Справедливость того, что в испорченном городе старые порядки оказываются непригодными, видна по двум основным статьям, касавшимся назначения должностных лиц и издания законов. Римский народ доверял консульское звание и другие первые должности в городе только тем, кто этого домогался. Поначалу это был хороший обычай, потому что должностей добивались лишь те граждане, которые могли считаться достойными их, а получить отказ было постыдно, так что каждый заботился о своем благонравии, желая, чтобы его посчитали достойным. Но в развращенном городе этот порядок стал губительным, потому что должностей стали домогаться не самые доблестные, а самые влиятельные люди; способные же, но бедные опасались выставлять свои кандидатуры. Подобное неустройство возникло не сразу, а выработалось постепенно, как всегда и бывает в подобных случаях; когда римляне покорили Африку и Азию и подчинили себе почти всю Грецию, их свободе уже ничто не угрожало, так как они не видели врагов, способных на нее посягнуть. Безопасность и отсутствие сильных врагов заставили римский народ искать в своих консулах уже не доблести, а милости и назначать на эту должность не тех, кто умеет разбивать врагов, а тех, кто привлекает к себе больше сторонников. Потом от самых обаятельных они перешли к тем, у кого было больше влияния; и так вследствие изъяна в самом обычае достойные граждане оказались вовсе в стороне.
Трибун и всякий другой гражданин могли предложить народу принять закон, и каждый мог высказываться как в пользу, так и против такого решения. Этот обычай был хорош при добронравии граждан, ибо что же дурного, если всякий пекущийся об общественном благе может подать предложение и всякий может высказать об этом свое мнение, чтобы народ, всех выслушав, мог избрать наилучшее решение. Но когда нравы испортились, дурным стал и обычай, ибо им пользовались только влиятельные лица, выдвигавшие законы, благоприятные для их усиления, а не для общественной свободы, а все прочие не дерзали им перечить из боязни; так что народ по ошибке или поневоле принимал пагубные решения.

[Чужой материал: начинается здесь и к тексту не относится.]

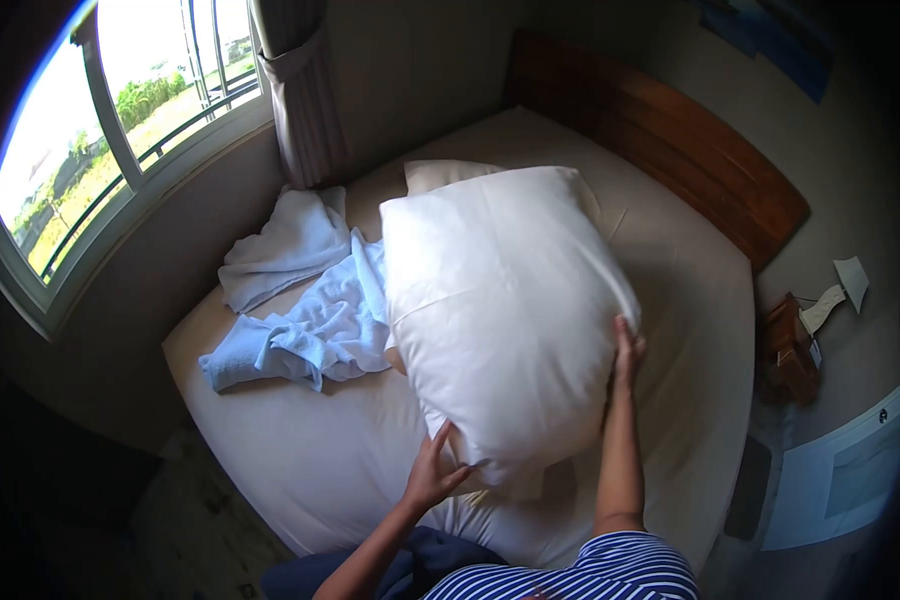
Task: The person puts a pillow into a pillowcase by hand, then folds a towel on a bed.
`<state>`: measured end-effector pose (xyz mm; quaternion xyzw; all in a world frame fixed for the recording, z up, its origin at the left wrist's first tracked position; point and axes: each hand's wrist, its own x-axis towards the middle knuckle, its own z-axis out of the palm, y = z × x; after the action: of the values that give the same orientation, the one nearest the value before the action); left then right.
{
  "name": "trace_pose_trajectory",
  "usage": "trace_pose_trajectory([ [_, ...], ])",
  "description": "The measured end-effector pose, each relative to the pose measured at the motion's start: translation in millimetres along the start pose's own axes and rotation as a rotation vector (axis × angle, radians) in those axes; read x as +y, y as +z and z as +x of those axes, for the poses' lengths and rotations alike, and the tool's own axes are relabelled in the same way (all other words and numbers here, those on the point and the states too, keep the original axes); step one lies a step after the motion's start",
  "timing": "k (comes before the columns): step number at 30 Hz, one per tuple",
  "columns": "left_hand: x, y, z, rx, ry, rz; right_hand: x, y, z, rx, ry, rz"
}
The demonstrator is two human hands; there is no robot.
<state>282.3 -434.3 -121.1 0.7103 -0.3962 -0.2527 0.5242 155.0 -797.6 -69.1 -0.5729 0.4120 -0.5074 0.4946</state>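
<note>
A large white pillow is held up over the bed, tilted towards me. My left hand grips its lower left corner, the thumb and fingers closed on the fabric. At its right edge, my right hand presses against the side, with part of the fingers hidden behind it. Behind the pillow, another pale pillow shows only at its top edge. Crumpled light blue cloth lies to the left, partly covered by the held pillow, and a white cloth lies beyond it.
The bed has a beige fitted sheet and a wooden headboard. A window and a tied curtain are at the left. On the right stand a small wooden nightstand and a lamp. Dark blue cloth lies near my body.
</note>
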Motion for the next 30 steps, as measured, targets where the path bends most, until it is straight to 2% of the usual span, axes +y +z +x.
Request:
trace_pose_trajectory([
  [1,18,-6,3,-0.037,0.036,-0.037,-29,4,-2,0.112,-0.113,0.121],
  [3,54,-15,5,-0.081,0.145,-0.042,-79,-2,3,0.308,-0.174,0.003],
  [4,68,-18,9,-0.092,0.228,-0.008,-75,-19,24,0.308,-0.264,0.044],
  [5,77,-19,12,-0.074,0.25,0.001,-87,-32,32,0.32,-0.3,0.045],
  [6,76,-15,14,0.039,0.303,0.057,-95,-45,42,0.39,-0.293,0.06],
  [8,60,-8,19,0.051,0.188,-0.156,-113,-68,57,0.467,-0.294,0.085],
  [9,40,-4,18,0.032,0.106,-0.001,-113,-81,69,0.501,-0.41,0.053],
  [11,-9,14,5,-0.029,-0.065,0.299,-95,-118,104,0.601,-0.311,-0.115],
  [13,-33,42,-19,-0.157,-0.25,0.408,-42,-154,143,0.751,-0.3,-0.45],
  [14,-38,52,-26,-0.213,-0.333,0.467,-45,-137,116,0.706,-0.423,-0.621],
  [16,-27,71,-39,-0.294,-0.122,0.714,-59,-88,56,0.647,-0.705,-0.902],
  [17,-52,92,-46,-0.145,0.078,0.855,-53,-63,38,0.532,-0.797,-0.838],
  [20,-92,113,-45,-0.231,0.004,0.688,-53,11,-17,0.144,-0.924,-0.72],
  [21,-71,96,-43,-0.314,-0.094,0.686,-61,29,-32,0.02,-0.921,-0.706],
  [22,-68,80,-43,-0.294,-0.054,0.639,-71,44,-44,-0.11,-0.921,-0.69],
  [24,-72,38,-57,-0.25,0.022,0.546,-91,63,-57,-0.121,-0.961,-0.668],
  [26,-67,-11,-82,-0.183,0.035,0.604,-112,74,-58,-0.108,-0.964,-0.561],
  [27,-70,-34,-100,-0.146,0.04,0.625,-126,77,-62,-0.086,-0.883,-0.463],
  [30,-44,-89,-171,-0.023,-0.184,0.67,-131,76,-52,0.0,-0.794,-0.313],
])
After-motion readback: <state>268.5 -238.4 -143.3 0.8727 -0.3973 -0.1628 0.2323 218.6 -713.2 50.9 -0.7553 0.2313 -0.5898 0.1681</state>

Следовательно, чтобы сохранить свою свободу при всеобщей испорченности, Риму нужно было постепенно выработать новые порядки так же, как один за другим создавались новые законы; ведь для дурных подданных пригодны одни обычаи и установления, а для благонравных – другие, и между формой и материей должно быть соответствие. Однако ввести новые порядки можно либо только разом, если обнаружилось, что прежние устарели, либо по частям, когда большинство еще не понимает этой нужды; а ведь и то и другое маловероятно. Для постепенного обновления потребен разумный человек, который распознает упадок старого заблаговременно, в самом зародыше. На таких людей городу может и не повезти, а если они и отыщутся, то навряд ли смогут убедить других в своей правоте. Ведь люди не желают менять своих привычек, особенно пока беда не предстала перед ними воочию, а только кем-то предсказана. Если же обновлять государственный строй разом, когда каждому ясна негодность старого, то зло уже так укоренилось, что его трудно исправить; для этого недостаточно законных путей, которые только принесут вред; необходимо прибегнуть к чрезвычайным мерам, насилию и оружию, и прежде всего стать государем этого города, дабы править по своему усмотрению. Но так как возродить республику к политической жизни может только хороший человек, а стать ее государем путем насилия может только дурной человек, то в высшей степени редко случается, чтобы хороший человек захотел прийти к власти дурным путем, хотя бы и ради благой цели, и злодей, став государем, начал творить добрые дела – ему никогда не взбредет на ум употребить во благо власть, дурно приобретенную.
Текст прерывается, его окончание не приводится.